Jenice Armstrong: New place for weddings

July 01, 2010
  • Jason Avant: Trust in God

EAGLES wide receiver Jason Avant knows he's going to get teased in the locker room because of what you're about to read.

After all, it's not often that you hear a professional football player talking up the importance of marriage and commitment.

You all but expect a man in Avant's position to hang out in nightclubs enjoying some of the benefits that come with being a player in the National Football League.

But instead of getting his party on, Avant is all about his young family and about encouraging his teammates and others to embrace the institution of marriage. Avant has even gone so far as to get involved with the opening of a wedding chapel in Center City.

Story continues below.

That's right, a wedding chapel.

Think Las Vegas-style wedding site within blocks of City Hall and LOVE Park. Called the With this Ring Wedding Chapel, it's at 1307 Vine St. And although it's a far cry from the extravagant settings any Bridezilla worth her tiara would demand, it's a whole lot cheaper, too.

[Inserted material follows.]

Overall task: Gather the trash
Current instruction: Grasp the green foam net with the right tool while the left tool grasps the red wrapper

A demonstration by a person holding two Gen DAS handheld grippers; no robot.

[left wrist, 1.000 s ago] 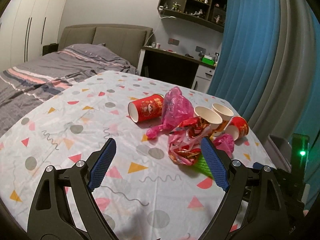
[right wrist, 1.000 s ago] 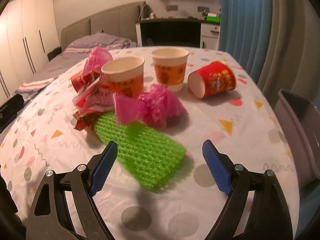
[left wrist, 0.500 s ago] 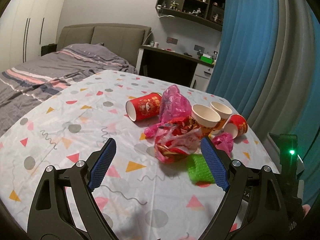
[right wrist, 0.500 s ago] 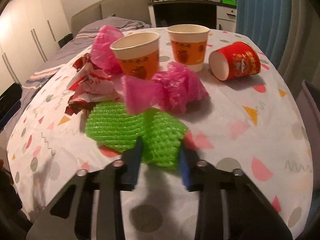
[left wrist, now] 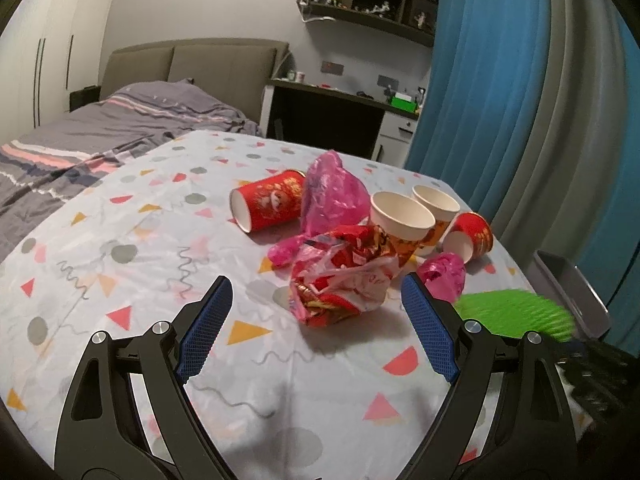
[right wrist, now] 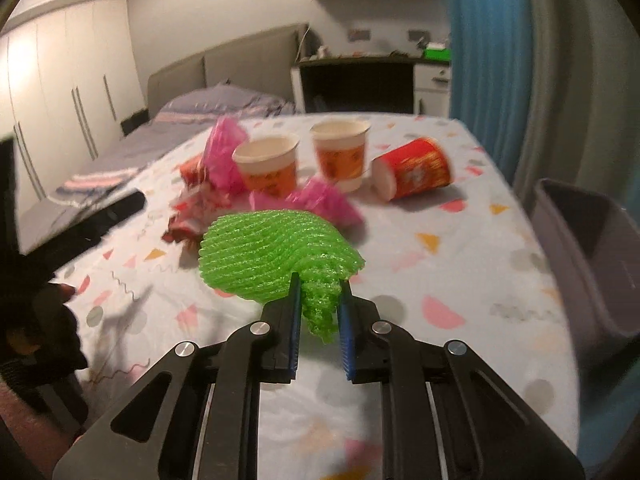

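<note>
My right gripper is still closing, its pads pressing on the green foam net, which hangs lifted off the table. The same net shows blurred at the right of the left wrist view. My left gripper stands open above the patterned tablecloth, nothing between its fingers, just short of a crumpled red wrapper. Beyond it lie pink plastic bags, two upright paper cups and two toppled red cups.
A grey bin stands at the table's right edge, beside the blue curtain. A bed lies to the left and a dark desk behind the table. A dark-gloved hand shows at the left of the right wrist view.
My right gripper went from wide open around the green net to shut on it, then lifted it off the table and drew back toward the right. The left gripper barely moved.
</note>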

I'd call it bargain-basement cheap except that it's up a steep set of stairs.

For as little as $250, a couple can get hitched there.

So what if the flowers are silk? Or that it costs extra for candlelight? You can tie the proverbial knot for the price of dinner for two on Restaurant Row.

Avant lent his celebrity to the chapel in hopes that by giving couples an affordable option, more will take the step and make things legal the way he and his wife, Stacy, did three years ago.

Avant, whose own parents never married, said that as a kid that his only role model for marriage was an aunt and uncle.

After committing himself to God, he was celibate for four years before he married his wife, who was a virgin when they married. The couple, who live in Clemonton, N.J., have an infant daughter.

"We want to see people come back to what God said about marriage," Avant told me yesterday. "In today's society, you sound old-fashioned, but these are the things that work. I play in the National Football League, and I can't say that it's the most believing of those traditional values. As a matter of fact, people believe you are a player or a pimp . . . everyone is not like what you suppose them to be."

With this Ring opens at a time when increasingly Americans are delaying marriage or opting to have children out of wedlock.

"I think people are walking away because we have this idea that it's not going to work in the first place," Avant told me.